• Assigned task:
Among the records, which lines include "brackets"? List them.

• Material for this task:

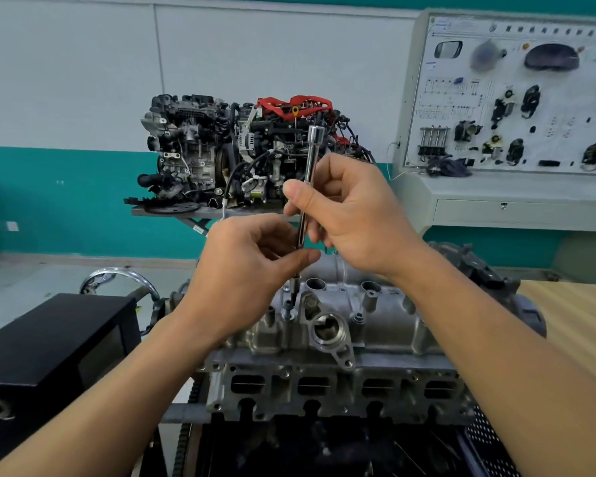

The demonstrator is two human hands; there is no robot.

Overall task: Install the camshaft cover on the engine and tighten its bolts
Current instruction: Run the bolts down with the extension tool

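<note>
With the right hand (351, 215) pinching the shaft of a long chrome socket extension bar (311, 166) and the left hand (252, 270) pinching its lower end, held near-upright above the silver cast-aluminium camshaft cover (386, 318). Pointed down at a small dark bolt (287, 313) on the cover's left; directly beneath the cover, the grey engine (324, 390).

Cover (386, 325) atop engine (341, 370) (box (49, 346) left).

Bare left hand (252, 266) and bare right hand (355, 215), left forearm (111, 390) and right forearm (496, 339) uncovered as far up as they show, fingers (303, 197) with short nails, creased knuckles, soft folds at the wrists
</note>
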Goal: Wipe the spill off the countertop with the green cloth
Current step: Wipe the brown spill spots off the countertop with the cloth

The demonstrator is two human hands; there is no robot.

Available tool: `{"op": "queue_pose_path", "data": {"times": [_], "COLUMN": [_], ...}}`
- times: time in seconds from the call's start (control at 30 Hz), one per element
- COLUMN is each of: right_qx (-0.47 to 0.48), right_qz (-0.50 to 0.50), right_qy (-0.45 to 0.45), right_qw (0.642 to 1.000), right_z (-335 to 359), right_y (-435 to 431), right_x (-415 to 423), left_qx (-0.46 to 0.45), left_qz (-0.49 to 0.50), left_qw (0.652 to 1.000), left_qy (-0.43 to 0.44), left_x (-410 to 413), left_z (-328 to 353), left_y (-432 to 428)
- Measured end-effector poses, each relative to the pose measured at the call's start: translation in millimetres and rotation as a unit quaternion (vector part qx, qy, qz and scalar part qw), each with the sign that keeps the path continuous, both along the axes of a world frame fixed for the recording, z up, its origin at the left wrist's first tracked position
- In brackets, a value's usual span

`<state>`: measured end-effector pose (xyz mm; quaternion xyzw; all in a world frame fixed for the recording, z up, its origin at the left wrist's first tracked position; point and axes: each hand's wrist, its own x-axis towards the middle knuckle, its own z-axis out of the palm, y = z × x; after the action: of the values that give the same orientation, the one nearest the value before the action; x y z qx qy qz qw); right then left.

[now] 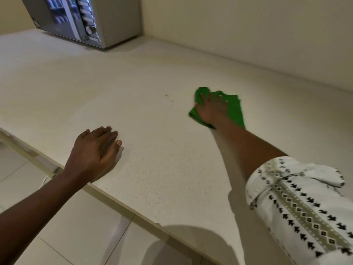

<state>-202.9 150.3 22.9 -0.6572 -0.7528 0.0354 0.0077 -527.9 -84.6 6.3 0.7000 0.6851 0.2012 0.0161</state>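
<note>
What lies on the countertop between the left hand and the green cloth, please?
In the head view, small yellowish specks of spill lie on the countertop between the left hand and the green cloth; otherwise that stretch is bare.

Home kitchen: speckled pale countertop, microwave in the corner, tiled floor below.

My head camera looked forward and down across the countertop, close above its near edge, toward the far corner.
</note>
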Motion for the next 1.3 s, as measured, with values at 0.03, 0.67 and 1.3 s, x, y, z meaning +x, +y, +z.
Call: {"op": "queue_pose_path", "data": {"times": [0.03,0.67,1.3], "right_qx": [0.012,-0.002,-0.037], "right_qz": [0.043,0.018,0.367], "right_qy": [-0.004,0.006,0.03], "right_qw": [0.999,1.0,0.929], "right_z": [0.6,-6.7,-12.8], "right_y": [-10.4,22.3,-123.9], "right_x": [-26.2,82.2,-185.8], "left_qx": [-0.002,-0.002,0.053], "left_qz": [0.002,0.008,0.034], "left_qw": [1.0,1.0,0.995], "left_qy": [-0.003,-0.023,-0.08], "left_x": [-0.1,-1.5,3.1], "left_z": [0.5,-1.0,7.9], "left_y": [-0.8,1.2,-1.4]}}
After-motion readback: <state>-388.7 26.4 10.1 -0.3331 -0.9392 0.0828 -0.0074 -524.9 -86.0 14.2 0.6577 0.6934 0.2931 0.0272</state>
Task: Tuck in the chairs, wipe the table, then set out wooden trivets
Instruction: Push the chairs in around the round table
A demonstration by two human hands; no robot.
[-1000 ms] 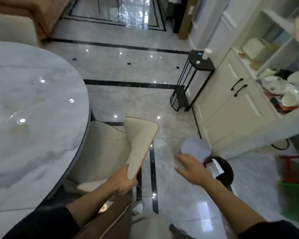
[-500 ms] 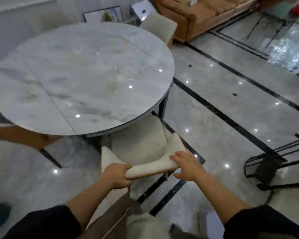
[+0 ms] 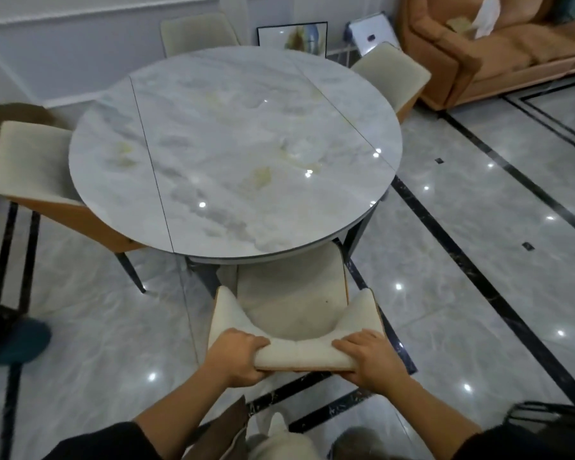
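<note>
Right hand (image 3: 369,358) has joined left hand (image 3: 238,358), both hands clamped round chair backrest (image 3: 299,354)

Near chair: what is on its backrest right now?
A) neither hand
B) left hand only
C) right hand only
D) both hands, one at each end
D: the left hand and right hand each grip one end of the backrest top of the near chair.

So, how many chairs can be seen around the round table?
4. The near chair, its back gripped by the left hand and right hand; the left chair; the far chair; the far-right chair. The table may hide others.
</note>
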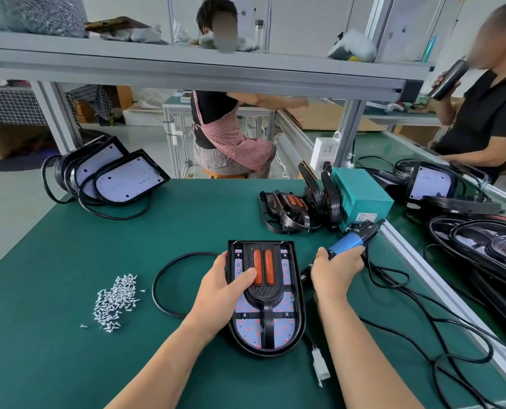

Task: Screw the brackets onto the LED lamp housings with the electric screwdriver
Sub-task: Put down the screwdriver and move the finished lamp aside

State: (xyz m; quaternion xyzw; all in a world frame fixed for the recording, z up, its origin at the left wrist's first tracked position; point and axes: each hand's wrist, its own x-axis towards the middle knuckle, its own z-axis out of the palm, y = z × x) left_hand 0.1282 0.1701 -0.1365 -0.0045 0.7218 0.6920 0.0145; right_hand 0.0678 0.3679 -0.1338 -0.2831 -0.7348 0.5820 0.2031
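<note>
Barely started on this one, I'd guess: the left hand [228,286] has its fingers [221,259] curled round the lamp housing [300,320] on the surface [68,261], thumb on its seated bracket [268,295], the right hand [332,271] clutching the electric screwdriver [349,242] just right of it, screws [116,302] and bare housings [121,178] waiting to its left.

A green-topped workbench [68,261] stands under a grey aluminium shelf [186,69], pale floor [6,199] beyond, possibly cardboard boxes [9,140] at left.
</note>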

• Response to this task:
- In brackets, a value's usual span
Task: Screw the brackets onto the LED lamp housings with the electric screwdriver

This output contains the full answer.